# Your task
What is the number of lines in the listing below that contain the string "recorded"? Give that number only.

-.-.-

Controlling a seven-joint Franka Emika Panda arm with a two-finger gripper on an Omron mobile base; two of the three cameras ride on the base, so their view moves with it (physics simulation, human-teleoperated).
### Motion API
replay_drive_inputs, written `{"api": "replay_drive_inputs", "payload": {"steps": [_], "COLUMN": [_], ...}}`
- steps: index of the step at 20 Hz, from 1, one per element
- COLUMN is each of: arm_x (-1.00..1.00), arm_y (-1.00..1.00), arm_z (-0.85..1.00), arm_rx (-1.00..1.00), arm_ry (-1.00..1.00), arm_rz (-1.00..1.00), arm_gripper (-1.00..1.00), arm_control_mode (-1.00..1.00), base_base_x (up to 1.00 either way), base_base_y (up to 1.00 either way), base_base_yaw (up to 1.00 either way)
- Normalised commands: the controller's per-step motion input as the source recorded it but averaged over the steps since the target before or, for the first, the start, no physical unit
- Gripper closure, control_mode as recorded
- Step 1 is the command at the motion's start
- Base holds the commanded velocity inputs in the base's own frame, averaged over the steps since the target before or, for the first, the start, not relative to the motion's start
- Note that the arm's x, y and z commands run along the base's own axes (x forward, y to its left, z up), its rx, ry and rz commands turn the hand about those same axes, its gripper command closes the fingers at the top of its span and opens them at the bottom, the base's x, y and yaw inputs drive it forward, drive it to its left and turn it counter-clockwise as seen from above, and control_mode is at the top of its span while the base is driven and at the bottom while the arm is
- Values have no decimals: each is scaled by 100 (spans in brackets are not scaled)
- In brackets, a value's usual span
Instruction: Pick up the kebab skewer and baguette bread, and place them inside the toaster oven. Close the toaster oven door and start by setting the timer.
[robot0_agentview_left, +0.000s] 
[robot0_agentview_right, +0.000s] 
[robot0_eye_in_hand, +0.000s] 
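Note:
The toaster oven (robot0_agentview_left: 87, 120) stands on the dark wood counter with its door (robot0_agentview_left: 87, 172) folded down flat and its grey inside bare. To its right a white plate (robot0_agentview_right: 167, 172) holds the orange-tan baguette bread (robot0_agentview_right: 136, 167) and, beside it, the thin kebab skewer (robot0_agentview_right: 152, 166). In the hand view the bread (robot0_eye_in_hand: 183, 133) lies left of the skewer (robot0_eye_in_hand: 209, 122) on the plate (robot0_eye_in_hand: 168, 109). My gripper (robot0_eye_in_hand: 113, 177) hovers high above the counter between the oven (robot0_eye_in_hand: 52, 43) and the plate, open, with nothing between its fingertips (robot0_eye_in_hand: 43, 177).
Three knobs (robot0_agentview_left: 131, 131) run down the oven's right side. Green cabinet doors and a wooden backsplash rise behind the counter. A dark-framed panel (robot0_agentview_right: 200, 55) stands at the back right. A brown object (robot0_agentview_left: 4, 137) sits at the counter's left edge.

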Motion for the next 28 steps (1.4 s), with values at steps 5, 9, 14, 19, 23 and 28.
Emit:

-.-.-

# Exercise solution
2